PORT ANGELES — The National Forest Service intends to grant a five-year special use permit that would allow Navy jet pilots to engage in electromagnetic warfare training conducted in conjunction with mobile transmitters deployed in Olympic National Forest, according to an announcement expected today.
Dean Millett, Pacific District ranger, told the Peninsula Daily News on Monday that the Forest Service will announce a draft decision notice that no significant environmental impact will result from the Navy’s proposed $11.5 million Pacific Northwest Electronic Warfare Range.
Millett said today’s announcement, made official in legal notices in today’s Peninsula Daily News (Page B9) and the Daily World in Aberdeen, will begin a 45-day objection period.
Only previous commenters can object
Objections to the draft decision will be accepted only from people who have already commented during previous designated comment periods in 2014 that are specified in the legal notice.
Millett said Olympic National Forest Supervisor Reta Laford will make the final decision on the permit.
The project would entail deploying three camper-sized vehicles containing mobile electromagnetic transmitters on 11 Forest Service roads in the western ring of Olympic National Forest near the Quinault reservation.
The Forest Service based its draft decision on more than 3,000 public comments on the proposal and on the Navy’s final environmental assessment, published in September 2014.
The mobile transmitter vehicles would interact with Navy jets in real-time targeting exercises to detect the kinds of electromagnetic signatures that would be emitted by enemy installations.
Pilots now conduct only in-cockpit training for such exercises.
The project would “sustain and enhance” the current level of electronic warfare training over the Navy’s existing Northwest Training Range Complex, according to the environmental assessment.
Forest Service officials have said comments about the plan have been overwhelmingly against it.
Count Bob Lynette of Sequim, a former board member of the North Olympic Group of the Sierra Club, as an opponent, he said Monday.
Lynette is disappointed by the direction the Forest Service is taking on the project and hopes the Sierra Club opposes it.
The former technical representative for General Electric worked on Air Force and Navy fighter aircraft.
“Having worked on radar systems in my career, I know that a radar system pointed down can do substantial harm if it’s close enough and strong enough,” he said.
“I’m not sure that’s been looked at decently at all.”
He also noted that Olympic National Park is bordered by Olympic National Forest, over which the Navy flight already do and would take place.

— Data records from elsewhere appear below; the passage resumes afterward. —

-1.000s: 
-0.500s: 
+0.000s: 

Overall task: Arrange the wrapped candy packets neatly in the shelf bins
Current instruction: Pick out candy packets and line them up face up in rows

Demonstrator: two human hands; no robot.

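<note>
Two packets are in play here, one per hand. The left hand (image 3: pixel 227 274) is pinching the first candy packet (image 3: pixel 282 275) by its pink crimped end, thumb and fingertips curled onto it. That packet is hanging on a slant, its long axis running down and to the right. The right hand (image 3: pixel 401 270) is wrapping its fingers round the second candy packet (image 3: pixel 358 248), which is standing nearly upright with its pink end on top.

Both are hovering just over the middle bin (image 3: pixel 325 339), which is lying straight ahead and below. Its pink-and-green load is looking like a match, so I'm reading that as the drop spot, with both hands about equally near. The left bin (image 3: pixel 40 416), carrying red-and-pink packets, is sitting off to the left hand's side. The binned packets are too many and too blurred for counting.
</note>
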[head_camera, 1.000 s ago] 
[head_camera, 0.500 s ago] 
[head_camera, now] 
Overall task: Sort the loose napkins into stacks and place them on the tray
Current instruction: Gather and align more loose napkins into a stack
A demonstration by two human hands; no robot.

The park is a UNESCO World Heritage Site, a designation he said conflicts with the Electronic Warfare Range proposal.
“It’s crazy to start doing that when they have other options,” he said.
Establishment of the range would supplement the training activities of Whidbey Naval Air Station jet activity by accommodating growth in future training requirements and make it easier for pilots to achieve their training on local ranges, according to the environmental assessment.
The training area extends from Olympic National Park west to the coast and the Strait of Juan de Fuca south to Grays Harbor County.
Most of the mobile-transmitter sites would be north and southeast of the Quinault reservation and north of Moclips on the coast.
The Navy has said flights over Olympic National Park and Olympic National Forest would increase up to 10 percent but that noise levels generated during the exercises would not harm wildlife.
The environmental assessment also determined that there would be no significant impact on public health and safety, biological resources, air quality and visual resources.
“Based on the analysis, cumulative impacts within the [Electronic Warfare] Range Study Area would not be significant,” the assessment concluded.
The Navy also wants to install an emitter at a fixed site at Naval Station Everett Annex Pacific Beach and at Octopus Mountain.
More information about the project is available at www.tinyurl.com/PDN-Electrowarfare.
The Navy also proposed deploying mobile transmitters on three state Department of Natural Resources roads.
The Navy had not submitted applicaitons for permits on DNR land, spokesman Bob Redling said Monday.
In June 2015, then-state Commissioner of Public Lands Peter Goldmark said the proposal needed more study given its potential impact on the threatened marbled murrelet and said he had received hundreds of comments against the plan.
The Navy has said the jets involved in the exercises would fly as low as 6,000 feet.